12.38 Opposition to the legislative changes have come from a range of actors, most notably from the photography industry.[53] For example, a briefing paper signed by 70 organisations representing photographers argued that under the scheme proposed, photographers’ livelihoods will be jeopardised because of the ‘de facto standard rate set by those schemes for the use of particular types of works, and it will be more difficult for individuals to negotiate higher rates where the quality and nature of their work justifies it’.[54]

12.39 In Australia, copyright academics Professors David Brennan and Michael Fraser have proposed a ‘non-commercial use exception for natural persons using unpublished subject matter derived from lawfully obtained material’.[55] The proposed exception would apply where the relevant copyright owner is not able to be located after a ‘diligent search’.[56] A similar suggestion has been proposed by the Copyright Council Expert’s Group.[57]

12.40 Brennan and Fraser also propose a broader exception for published material where there are missing owners.
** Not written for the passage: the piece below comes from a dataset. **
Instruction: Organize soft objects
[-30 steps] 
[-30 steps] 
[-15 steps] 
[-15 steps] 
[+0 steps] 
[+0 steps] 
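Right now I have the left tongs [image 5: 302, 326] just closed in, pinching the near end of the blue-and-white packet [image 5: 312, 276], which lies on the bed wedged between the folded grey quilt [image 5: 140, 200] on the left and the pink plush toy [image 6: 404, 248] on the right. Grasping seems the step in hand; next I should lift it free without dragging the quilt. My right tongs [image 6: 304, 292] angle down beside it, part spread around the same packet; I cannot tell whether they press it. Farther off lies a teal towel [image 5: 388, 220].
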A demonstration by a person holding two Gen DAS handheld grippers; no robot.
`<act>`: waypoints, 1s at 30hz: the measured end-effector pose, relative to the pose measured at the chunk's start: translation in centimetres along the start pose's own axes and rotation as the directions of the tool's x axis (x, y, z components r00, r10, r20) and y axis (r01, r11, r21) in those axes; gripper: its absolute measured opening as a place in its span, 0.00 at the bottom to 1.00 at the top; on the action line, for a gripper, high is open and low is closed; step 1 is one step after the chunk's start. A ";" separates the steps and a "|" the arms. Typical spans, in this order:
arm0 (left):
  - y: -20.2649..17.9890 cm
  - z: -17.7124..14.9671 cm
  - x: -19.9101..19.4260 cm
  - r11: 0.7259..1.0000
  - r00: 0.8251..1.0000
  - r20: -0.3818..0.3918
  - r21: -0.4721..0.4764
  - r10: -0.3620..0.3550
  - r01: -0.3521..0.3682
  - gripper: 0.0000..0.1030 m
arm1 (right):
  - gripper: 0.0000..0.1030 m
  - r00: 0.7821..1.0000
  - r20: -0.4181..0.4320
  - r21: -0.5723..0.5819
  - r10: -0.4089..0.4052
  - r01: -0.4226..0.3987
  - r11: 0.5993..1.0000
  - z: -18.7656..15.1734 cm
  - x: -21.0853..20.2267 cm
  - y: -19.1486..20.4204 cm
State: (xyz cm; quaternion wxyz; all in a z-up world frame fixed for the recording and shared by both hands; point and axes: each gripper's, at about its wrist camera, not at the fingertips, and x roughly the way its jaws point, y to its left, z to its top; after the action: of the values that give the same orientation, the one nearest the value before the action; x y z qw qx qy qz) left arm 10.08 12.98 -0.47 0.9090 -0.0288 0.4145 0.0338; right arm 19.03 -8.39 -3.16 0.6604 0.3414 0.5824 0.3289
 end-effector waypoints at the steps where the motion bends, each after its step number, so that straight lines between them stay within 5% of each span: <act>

The model is akin to a centralised licensing system:

  • A ‘diligent search’ must be conducted and then a notice must be lodged with a declared collecting society. Once accepted, the work would be placed on an orphan works register. If an owner comes forward within three months, no exception would apply in favour of the user.

  • If the copyright owner does not present within three months, but supplies a warranty of ownership to the collecting society within three years, the remedies available to the owner are limited in the event that an action is brought against the user.

  • If the copyright owner does not supply a warranty to the collecting society within the three years, the owner’s sole enforcement rights would be through a compulsory licence administered by the collecting society.[58]

12.41 The proposed exception under this model seeks to balance user accountability, predictability for users and fairness to rights holders.[59] This model received some support from stakeholders.[60]

Extended collective licensing

12.42 Several Nordic countries use extended collective licensing schemes that allow users to pay licence fees to a collecting society comprising a ‘substantial number’ of rights holders of a certain type of works.[61] A feature of extended collective licensing schemes is that the collecting societies are authorised by statute to grant licences on behalf of the copyright owner, even where the owner is not a member of the collective.[62] Some rules allow copyright owners the option to ‘opt-out’ of the system and instead deal directly with licensees.[63]

12.43 Under extended collective licensing schemes, a licence is granted for specific purposes and gives users a degree of certainty that their use will not risk infringement. However, to the extent that some owners have opted out, the system does not provide complete certainty to prospective users.

12.44 In the UK, the Enterprise and Regulatory Reform Act will also provide for voluntary extended collective licensing. It will allow appointed authorised licensing bodies, for certain class of materials, to grant copyright licences in respect of works in which copyright is not owned by the body or a person on whose behalf the body acts. The regulations will provide an ‘opt out’ provision for the copyright owner.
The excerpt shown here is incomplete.